* What is needed
In the entries below, find the line with "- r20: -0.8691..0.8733" and the line with "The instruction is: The". Reproduce those two lines and every line between them exactly, and nothing more.

[[ Supplied data, beginning ]]

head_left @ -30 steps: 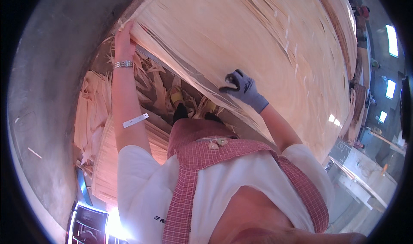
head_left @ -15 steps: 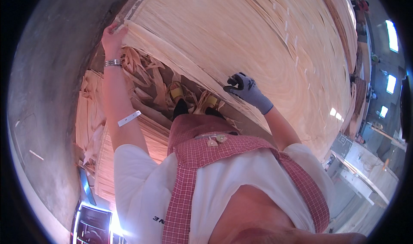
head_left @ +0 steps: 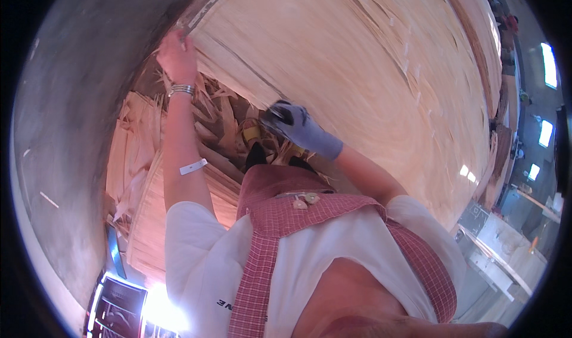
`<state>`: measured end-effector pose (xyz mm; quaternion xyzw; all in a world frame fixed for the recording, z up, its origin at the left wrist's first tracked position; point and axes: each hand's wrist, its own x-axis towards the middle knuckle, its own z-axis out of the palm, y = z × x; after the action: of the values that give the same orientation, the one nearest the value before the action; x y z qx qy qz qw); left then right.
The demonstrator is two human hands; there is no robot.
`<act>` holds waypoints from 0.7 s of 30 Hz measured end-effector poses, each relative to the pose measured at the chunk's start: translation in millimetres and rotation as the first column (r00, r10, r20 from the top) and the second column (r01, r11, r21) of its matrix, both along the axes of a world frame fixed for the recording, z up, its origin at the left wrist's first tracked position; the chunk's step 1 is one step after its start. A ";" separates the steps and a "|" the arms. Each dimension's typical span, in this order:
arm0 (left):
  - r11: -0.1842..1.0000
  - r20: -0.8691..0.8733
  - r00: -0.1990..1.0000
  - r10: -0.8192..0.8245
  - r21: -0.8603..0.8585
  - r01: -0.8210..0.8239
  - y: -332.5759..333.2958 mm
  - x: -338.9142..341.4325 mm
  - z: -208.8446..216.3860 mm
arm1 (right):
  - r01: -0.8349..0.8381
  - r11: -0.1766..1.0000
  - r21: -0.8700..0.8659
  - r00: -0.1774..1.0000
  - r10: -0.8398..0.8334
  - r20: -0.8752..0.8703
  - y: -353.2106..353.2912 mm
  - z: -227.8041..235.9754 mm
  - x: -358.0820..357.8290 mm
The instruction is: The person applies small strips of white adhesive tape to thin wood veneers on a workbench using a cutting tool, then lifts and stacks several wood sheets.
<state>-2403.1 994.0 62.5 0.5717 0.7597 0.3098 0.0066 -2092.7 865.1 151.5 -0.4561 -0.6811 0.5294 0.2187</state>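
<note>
I hold a large, thin, pale wood veneer sheet (head_left: 369, 70) by its near edge, raised in front of me and filling the upper right of the view. My left hand (head_left: 176, 53), bare with metal bangles at the wrist, grips the sheet's corner at the upper left. My right hand (head_left: 293, 123), in a grey glove, is closed on the same edge further right. Below the lifted edge lies a heap of broken veneer strips (head_left: 208, 117).
A stack of flat veneer sheets (head_left: 143, 231) lies at the left below my arm. A grey concrete floor (head_left: 65, 135) runs along the left. A pale workbench (head_left: 506, 243) stands at the far right, with bright windows (head_left: 548, 64) above it.
My right hand has slid left along the sheet's edge. My left hand stays at the corner. More of the scrap heap under the raised edge shows now.
</note>
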 end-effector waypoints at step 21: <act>0.936 -0.071 0.988 -0.138 -0.336 0.106 10.8 11.8 -20.5 | -0.414 0.610 -0.676 0.880 0.079 -0.468 -14.0 6.4 -97.4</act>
<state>-2391.4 1004.8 42.1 0.6223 0.7634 0.1496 0.0866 -2190.1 851.0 157.9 -0.2887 -0.3945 0.8702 0.0620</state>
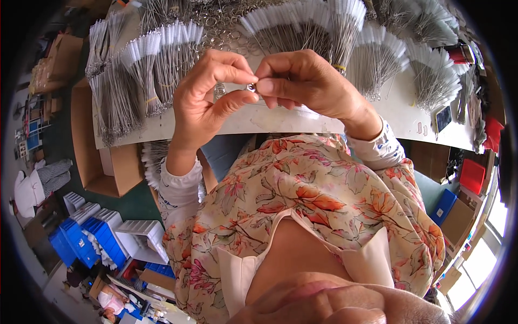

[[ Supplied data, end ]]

* Answer area
  - r20: -0.8691..0.8733
  - r00: -0.1990..1.0000
  - r10: -0.8192..0.8245
  - r21: -0.8603..0.8585
  - r01: -0.8210..0.8239
  - y: -332.5759..333.2958 mm
  - x: -338.9142..341.4325 mm
  - z: -208.8446..216.3860 mm
arm1 (right):
  - r01: -0.8349..0.8381
  - r11: -0.1766..1.0000
  - r21: -0.8700..0.8659
  - r00: -0.1774..1.0000
  - r10: -0.8398..0.8334
  - r20: -0.8752..0.8703
  - y: -353.2106..353.2912 mm
  - z: -227.8041..235.9754 mm
  - x: -358.0820..357.8290 mm
The instruction is: The person applies small strips of white adhesive tape to thin wood veneers on a workbench using a cutting tool, then lifts and stacks several wood sheets.

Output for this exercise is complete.